EXERCISE DIRECTIONS: Gather all lines in the entries below that include the word "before".

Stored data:
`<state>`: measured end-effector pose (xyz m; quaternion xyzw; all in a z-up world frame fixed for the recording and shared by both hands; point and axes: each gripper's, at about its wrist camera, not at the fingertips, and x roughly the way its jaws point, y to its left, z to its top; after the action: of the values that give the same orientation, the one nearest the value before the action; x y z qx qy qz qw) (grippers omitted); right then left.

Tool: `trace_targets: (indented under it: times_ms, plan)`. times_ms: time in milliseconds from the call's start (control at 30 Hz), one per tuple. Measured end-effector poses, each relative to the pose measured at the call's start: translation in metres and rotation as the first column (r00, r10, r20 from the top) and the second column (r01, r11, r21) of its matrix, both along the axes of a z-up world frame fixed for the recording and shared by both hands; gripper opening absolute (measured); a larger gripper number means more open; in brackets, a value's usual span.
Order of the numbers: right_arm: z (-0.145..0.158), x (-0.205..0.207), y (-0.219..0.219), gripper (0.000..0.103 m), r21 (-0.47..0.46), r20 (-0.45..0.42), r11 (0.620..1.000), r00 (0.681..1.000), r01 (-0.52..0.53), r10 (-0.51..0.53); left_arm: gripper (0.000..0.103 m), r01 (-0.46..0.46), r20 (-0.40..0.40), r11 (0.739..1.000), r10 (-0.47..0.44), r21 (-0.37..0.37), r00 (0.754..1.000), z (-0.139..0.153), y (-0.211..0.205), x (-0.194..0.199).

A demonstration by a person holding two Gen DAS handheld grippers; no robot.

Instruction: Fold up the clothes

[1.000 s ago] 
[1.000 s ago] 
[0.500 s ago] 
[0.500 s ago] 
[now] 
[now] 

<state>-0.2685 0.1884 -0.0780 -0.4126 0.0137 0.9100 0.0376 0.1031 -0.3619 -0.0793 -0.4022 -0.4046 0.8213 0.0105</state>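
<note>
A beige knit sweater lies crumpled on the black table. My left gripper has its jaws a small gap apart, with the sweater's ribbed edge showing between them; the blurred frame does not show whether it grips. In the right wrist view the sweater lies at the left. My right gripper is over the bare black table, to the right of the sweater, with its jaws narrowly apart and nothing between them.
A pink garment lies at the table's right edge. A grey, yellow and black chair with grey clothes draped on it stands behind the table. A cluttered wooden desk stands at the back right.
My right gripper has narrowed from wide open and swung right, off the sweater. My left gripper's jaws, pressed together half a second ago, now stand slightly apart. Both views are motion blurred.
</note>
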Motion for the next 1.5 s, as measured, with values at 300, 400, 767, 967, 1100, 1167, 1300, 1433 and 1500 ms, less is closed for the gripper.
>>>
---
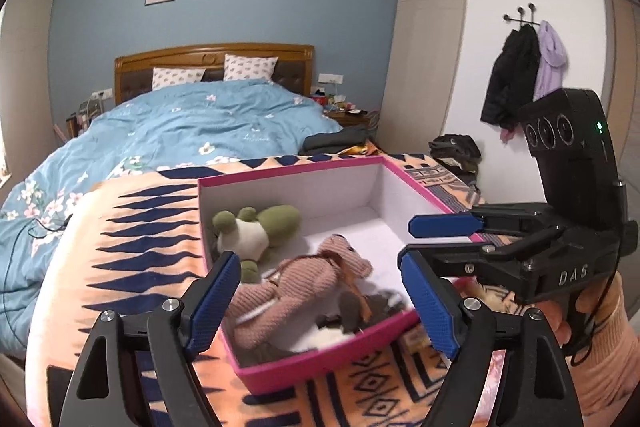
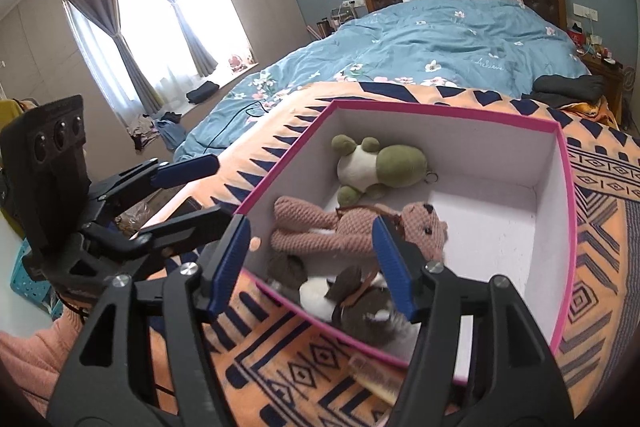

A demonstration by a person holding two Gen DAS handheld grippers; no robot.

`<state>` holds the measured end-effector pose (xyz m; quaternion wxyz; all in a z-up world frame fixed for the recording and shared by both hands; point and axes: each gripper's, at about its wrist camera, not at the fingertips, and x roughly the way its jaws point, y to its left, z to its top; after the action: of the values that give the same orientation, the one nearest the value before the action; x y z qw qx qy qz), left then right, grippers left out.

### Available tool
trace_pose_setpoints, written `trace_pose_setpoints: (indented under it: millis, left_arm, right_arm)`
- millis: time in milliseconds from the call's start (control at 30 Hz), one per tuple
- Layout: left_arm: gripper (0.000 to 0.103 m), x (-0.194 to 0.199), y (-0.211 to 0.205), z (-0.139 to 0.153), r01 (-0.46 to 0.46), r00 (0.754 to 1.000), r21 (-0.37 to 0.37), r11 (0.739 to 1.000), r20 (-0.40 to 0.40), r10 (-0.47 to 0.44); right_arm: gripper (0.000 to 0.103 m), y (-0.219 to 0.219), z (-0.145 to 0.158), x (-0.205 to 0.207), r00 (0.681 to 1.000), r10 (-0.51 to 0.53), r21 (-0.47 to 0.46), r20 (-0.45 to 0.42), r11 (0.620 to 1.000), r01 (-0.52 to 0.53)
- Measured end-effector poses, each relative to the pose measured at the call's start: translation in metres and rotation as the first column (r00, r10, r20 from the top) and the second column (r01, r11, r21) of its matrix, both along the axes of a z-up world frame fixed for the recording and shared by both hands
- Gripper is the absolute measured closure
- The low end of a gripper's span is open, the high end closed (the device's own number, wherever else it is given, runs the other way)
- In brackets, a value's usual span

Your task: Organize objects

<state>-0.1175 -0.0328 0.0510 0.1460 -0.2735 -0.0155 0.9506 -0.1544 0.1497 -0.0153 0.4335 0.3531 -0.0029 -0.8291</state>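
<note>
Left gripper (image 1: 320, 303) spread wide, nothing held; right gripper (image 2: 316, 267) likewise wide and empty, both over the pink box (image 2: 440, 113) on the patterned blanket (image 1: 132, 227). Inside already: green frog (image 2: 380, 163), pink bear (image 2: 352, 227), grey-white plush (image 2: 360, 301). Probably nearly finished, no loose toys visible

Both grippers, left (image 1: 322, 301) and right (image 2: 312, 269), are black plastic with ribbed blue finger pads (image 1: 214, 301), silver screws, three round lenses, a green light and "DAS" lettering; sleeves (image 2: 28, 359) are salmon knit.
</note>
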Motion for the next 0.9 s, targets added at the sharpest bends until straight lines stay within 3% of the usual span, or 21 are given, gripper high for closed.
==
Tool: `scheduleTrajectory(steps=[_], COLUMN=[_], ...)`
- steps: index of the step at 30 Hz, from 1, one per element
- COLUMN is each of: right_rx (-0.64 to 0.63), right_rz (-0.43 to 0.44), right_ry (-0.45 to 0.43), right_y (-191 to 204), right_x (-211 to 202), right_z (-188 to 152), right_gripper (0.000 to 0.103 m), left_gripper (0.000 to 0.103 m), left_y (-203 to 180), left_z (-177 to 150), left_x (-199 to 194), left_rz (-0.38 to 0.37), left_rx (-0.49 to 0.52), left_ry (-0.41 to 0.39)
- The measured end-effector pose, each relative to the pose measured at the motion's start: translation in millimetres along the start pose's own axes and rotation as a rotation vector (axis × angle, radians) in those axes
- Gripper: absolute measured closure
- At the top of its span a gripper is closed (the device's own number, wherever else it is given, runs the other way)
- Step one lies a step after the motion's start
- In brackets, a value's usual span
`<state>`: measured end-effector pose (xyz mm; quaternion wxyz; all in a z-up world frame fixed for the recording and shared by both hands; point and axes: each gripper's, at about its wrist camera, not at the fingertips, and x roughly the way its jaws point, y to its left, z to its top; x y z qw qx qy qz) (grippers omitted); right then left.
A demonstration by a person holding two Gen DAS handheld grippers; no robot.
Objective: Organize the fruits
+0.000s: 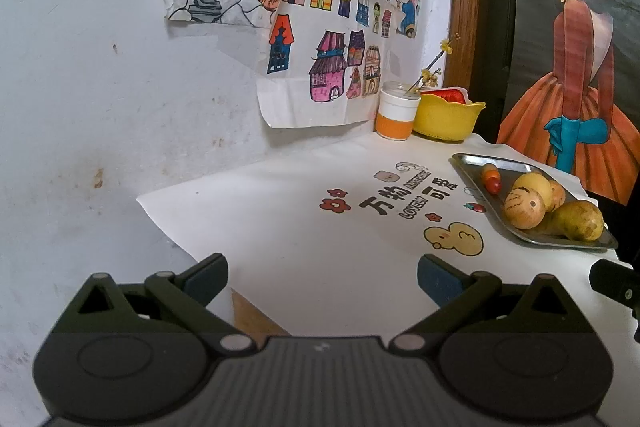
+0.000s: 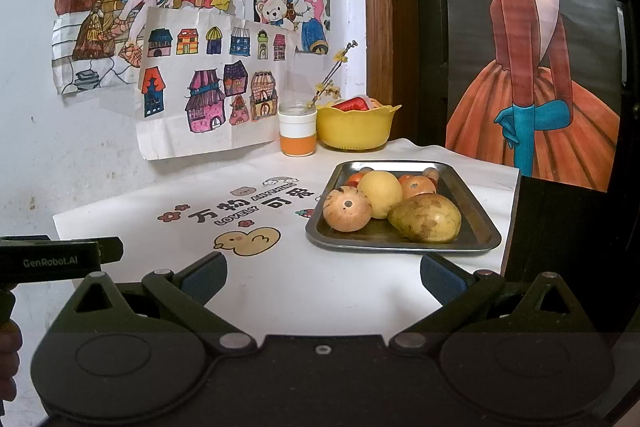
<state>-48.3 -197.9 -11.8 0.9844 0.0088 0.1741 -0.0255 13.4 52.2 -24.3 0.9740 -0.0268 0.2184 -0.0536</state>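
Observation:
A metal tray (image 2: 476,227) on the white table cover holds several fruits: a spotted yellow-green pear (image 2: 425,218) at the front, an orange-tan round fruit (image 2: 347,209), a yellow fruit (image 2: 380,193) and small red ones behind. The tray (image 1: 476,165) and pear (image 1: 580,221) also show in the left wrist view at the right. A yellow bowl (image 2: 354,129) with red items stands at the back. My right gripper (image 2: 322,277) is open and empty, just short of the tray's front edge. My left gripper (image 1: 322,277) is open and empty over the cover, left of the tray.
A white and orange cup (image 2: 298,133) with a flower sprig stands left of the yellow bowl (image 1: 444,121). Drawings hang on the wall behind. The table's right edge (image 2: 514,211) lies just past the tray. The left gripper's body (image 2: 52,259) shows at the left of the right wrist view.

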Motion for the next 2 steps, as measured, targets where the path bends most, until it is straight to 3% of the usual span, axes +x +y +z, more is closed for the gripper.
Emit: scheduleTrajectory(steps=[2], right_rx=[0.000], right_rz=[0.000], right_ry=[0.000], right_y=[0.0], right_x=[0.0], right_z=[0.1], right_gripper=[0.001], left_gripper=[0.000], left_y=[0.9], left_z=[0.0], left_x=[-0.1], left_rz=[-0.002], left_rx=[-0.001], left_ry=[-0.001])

RESULT FOR THIS EXERCISE:
`<state>`: measured end-effector pose (xyz m; quaternion xyzw; all in a z-up world frame fixed for the recording and shared by both hands; point and axes: each gripper's, at about its wrist camera, not at the fingertips, and x roughly the way its jaws point, y to its left, z to its top; after the action: of the values that give the same orientation, the one nearest the value before the action; x y z qx qy qz qw) (grippers omitted); right then left.
`<state>` holds the measured end-effector pose (xyz m; quaternion wxyz; all in a z-up world frame fixed for the recording and shared by both hands; point and axes: each gripper's, at about its wrist camera, not at the fingertips, and x roughly the way its jaws point, y to its left, z to its top; after the action: of the values that give the same orientation, the one nearest the value before the action; x y z qw qx qy qz), left then right, grippers left out.

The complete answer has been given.